▶ Exercise instructions
Lines holding the string "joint" are the ones to copy from this listing.

▶ Data records

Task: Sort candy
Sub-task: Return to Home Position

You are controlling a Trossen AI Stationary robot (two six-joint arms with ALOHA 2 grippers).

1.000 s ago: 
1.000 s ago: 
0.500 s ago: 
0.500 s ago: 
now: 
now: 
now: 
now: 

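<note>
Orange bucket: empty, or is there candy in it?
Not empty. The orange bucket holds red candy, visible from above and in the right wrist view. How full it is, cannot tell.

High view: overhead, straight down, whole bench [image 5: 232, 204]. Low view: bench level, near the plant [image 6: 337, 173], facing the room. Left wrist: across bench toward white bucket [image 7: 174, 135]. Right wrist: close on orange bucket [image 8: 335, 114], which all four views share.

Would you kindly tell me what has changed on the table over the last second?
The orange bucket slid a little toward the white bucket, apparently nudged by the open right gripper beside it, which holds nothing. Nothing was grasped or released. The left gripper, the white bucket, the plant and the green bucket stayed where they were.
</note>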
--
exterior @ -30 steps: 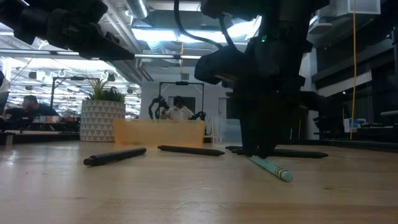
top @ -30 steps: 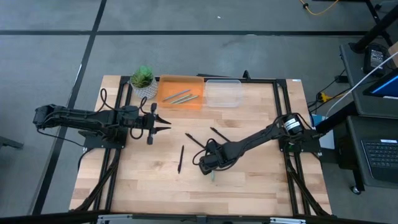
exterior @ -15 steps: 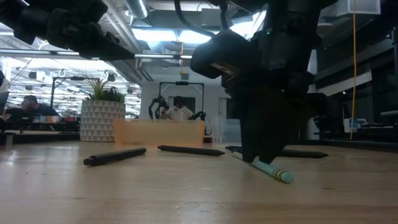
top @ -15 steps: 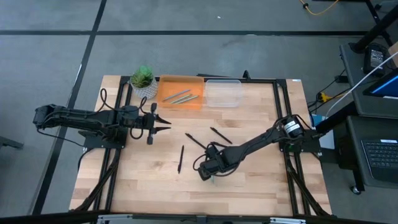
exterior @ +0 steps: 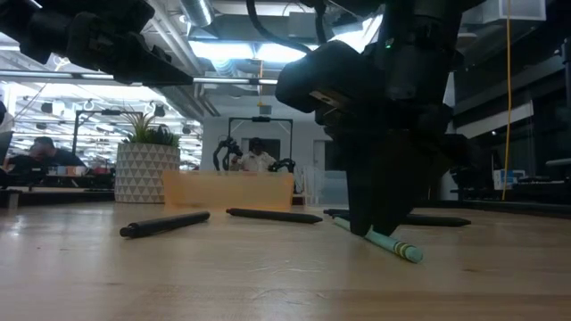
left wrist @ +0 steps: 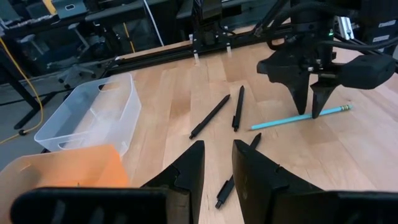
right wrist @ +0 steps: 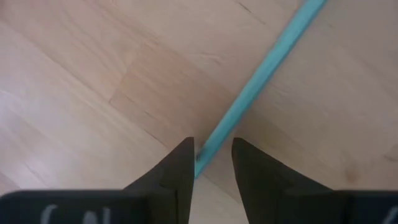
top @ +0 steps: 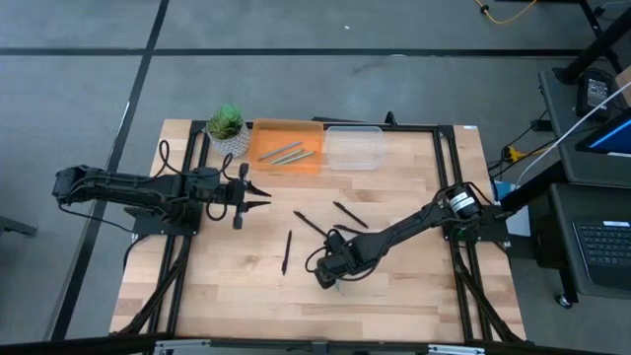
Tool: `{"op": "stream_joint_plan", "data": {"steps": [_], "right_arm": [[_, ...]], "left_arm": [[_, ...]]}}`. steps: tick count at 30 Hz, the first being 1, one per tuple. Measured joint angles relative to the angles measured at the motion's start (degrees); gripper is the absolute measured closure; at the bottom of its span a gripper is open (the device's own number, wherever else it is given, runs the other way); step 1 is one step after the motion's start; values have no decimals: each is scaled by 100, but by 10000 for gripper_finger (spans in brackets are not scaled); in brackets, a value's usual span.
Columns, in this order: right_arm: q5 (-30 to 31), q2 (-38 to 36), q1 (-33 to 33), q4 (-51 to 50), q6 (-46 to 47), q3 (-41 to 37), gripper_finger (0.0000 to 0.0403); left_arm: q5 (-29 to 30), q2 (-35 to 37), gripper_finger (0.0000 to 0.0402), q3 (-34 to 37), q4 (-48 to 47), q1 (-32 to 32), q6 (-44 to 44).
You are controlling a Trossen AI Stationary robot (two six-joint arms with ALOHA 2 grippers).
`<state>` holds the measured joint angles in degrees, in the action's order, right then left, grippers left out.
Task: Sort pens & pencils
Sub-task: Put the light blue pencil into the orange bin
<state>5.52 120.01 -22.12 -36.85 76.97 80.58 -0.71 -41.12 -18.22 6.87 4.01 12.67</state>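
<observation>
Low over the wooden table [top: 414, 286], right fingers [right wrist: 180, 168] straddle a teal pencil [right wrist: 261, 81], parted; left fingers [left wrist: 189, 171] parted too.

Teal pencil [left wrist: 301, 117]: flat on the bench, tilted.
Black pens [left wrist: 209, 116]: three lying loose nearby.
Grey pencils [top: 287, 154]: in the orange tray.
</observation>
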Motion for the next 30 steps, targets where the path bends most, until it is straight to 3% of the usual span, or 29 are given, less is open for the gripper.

▶ Response
You are controlling a Trossen AI Stationary robot (two six-joint arms with ALOHA 2 grippers).
Tool: `{"op": "stream_joint_plan", "data": {"steps": [_], "right_arm": [[_, ...]], "left_arm": [[_, ...]]}}`. steps: tick count at 30 Hz, the first being 1, one per tuple. Measured joint angles relative to the angles measured at the motion's start (degrees); gripper is the absolute measured closure; at the bottom of its span a gripper is open (the device's own number, wherever else it is given, runs the other way); step 1 is one step after the motion's start; values have no decimals: each is scaled by 100, but by 10000 for gripper_finger (spans in brackets are not scaled); in brackets, a value's usual span.
You are controlling a Trossen AI Stationary robot (two six-joint arms with ALOHA 2 grippers).
`<state>` holds the measured joint angles in degrees, in the action's order, right then left, grippers left out.

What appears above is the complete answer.